After importing, I had to comment out several attributes in the original resource to prevent Terraform from detecting a drift. Overall, the provisioning experience for bare metal servers via Terraform was less streamlined than with major cloud providers, requiring some manual intervention and workarounds.

I repeated this process for two more servers, giving me a total of three bare metal servers for our high-availability (HA) setup.

Private Network (vRack)

Upon delivery, I was a bit surprised to find that each bare metal server had a public IP address by default. Because each bare metal was exposed to the internet, this meant a slight departure from our original architecture, where we wanted our entire control plane and data plane in a private network. Unfortunately, there was no way to prevent this without changing it from within the OS. Instead, I decided to embrace it, as I'll explain in the Load Balancer section. My goal was still to ensure all k3s control plane and data plane communication happened over a private, isolated network. This was where OVHcloud's vRack private network came in.

The Terraform experience for ordering the vRack was similar to the dedicated server. After applying the Terraform configuration, I had to wait a couple of hours for the order to be fulfilled. And, similar to the dedicated server resource, I had to import the vRack after it was provisioned. I also had to comment out the plan section to prevent Terraform from placing a new order. My code looked like this:

resource "ovh_vrack" "vrack" {
  ovh_subsidiary = data.ovh_me.account.ovh_subsidiary
  name           = "k3s"
  description    = "k3s vrack"

 plan {
    duration     = data.ovh_order_cart_product_plan.vrack.selected_price.0.duration
    plan_code    = data.ovh_order_cart_product_plan.vrack.plan_code
    pricing_mode = data.ovh_order_cart_product_plan.vrack.selected_price.0.pricing_mode
  }
}

import {
  to = ovh_vrack.vrack
  id = "vrack-12345"
}

Adding the dedicated server instances to the vRack worked as expected:

resource "ovh_vrack_dedicated_server_interface" "k3s_one" {
  service_name = ovh_vrack.vrack.service_name
  interface_id = data.ovh_dedicated_server.k3s_one.enabled_vrack_vnis[0]
}

resource "ovh_vrack_dedicated_server_interface" "k3s_two" {
  service_name = ovh_vrack.vrack.service_name
  interface_id = data.ovh_dedicated_server.k3s_two.enabled_vrack_vnis[0]
}

resource "ovh_vrack_dedicated_server_interface" "k3s_three" {
  service_name = ovh_vrack.vrack.service_name
  interface_id = data.ovh_dedicated_server.k3s_three.enabled_vrack_vnis[0]
}

Load Balancer

And finally, we needed a load balancer. It serves two purposes:

To have a stable interface for our applications. We wanted our k3s nodes to be flexible: we might add more nodes based on demand etc, and we wanted a consistent IP or DNS entry to target.
To be able to apply arbitrary DDoS protection, etc., on it.

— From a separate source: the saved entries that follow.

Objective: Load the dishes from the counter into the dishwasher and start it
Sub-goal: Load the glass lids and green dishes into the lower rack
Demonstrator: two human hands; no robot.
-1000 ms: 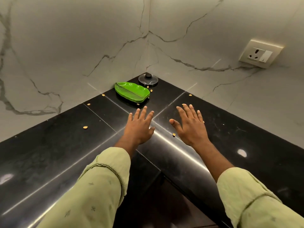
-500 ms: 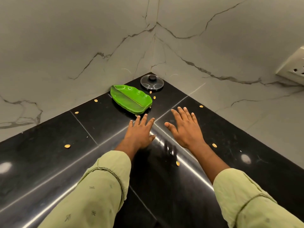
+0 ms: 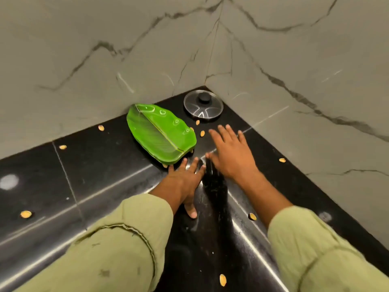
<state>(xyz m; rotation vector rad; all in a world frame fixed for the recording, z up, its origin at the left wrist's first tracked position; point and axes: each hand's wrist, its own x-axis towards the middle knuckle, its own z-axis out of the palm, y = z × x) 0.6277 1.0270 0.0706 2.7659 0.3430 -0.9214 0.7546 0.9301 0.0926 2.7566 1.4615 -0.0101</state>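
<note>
Glossy green leaf-shaped plate (image 3: 160, 135) flat on the polished black stone bench (image 3: 101, 165), right at the fingertips of the left grip (image 3: 183, 182) and just left of the right grip (image 3: 229, 154), far end close against the wall. Cannot tell whether the left fingertips actually touch the plate's near edge.

Small round glass lid (image 3: 203, 107) with metal rim and black knob, knob up, in the bench's inner corner, just beyond the right grip's fingertips and apart from them.

Left grip open: palm down, fingers straight and slightly spread toward the plate, thumb turned back toward the sleeve, holding nothing. Right grip open too: palm down, fingers spread and pointing at the lid, empty. Both low over the bench, side by side and nearly touching; resting or hovering, cannot tell.

Small pale tan seeds (image 3: 202, 133) scattered over the bench: a few between the right grip's fingertips and the lid, others well off to either side and behind both wrists.

Loose light green sleeves (image 3: 126, 239) behind both grips. Grey marble-look wall (image 3: 84, 49) with dark veins beyond plate and lid.
</note>
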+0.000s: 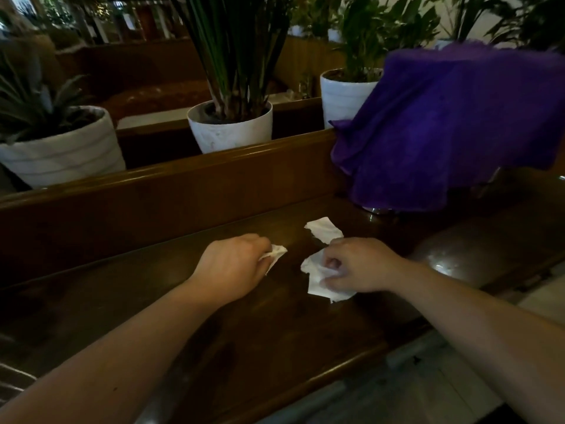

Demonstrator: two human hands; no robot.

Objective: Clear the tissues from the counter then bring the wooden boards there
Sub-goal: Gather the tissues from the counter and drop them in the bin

I initially provisioned a load balancer from OVHcloud. They offer two tiers:

OVHcloud Load Balancer Options

I chose the first option due to its lower cost, but soon discovered it lacked vRack integration. This was a deal-breaker, as my architecture required the load balancer to forward traffic to my nodes over the private network. This led me to explore other options, but not before grappling with OVHcloud's Terraform provider for their load balancer.

The provider's behavior for applying changes was not immediately obvious. While load balancer resources defined in Terraform appear in the OVHcloud UI, they are not actually applied until you also add an ovh_iploadbalancing_refresh resource, a detail that took some time to uncover.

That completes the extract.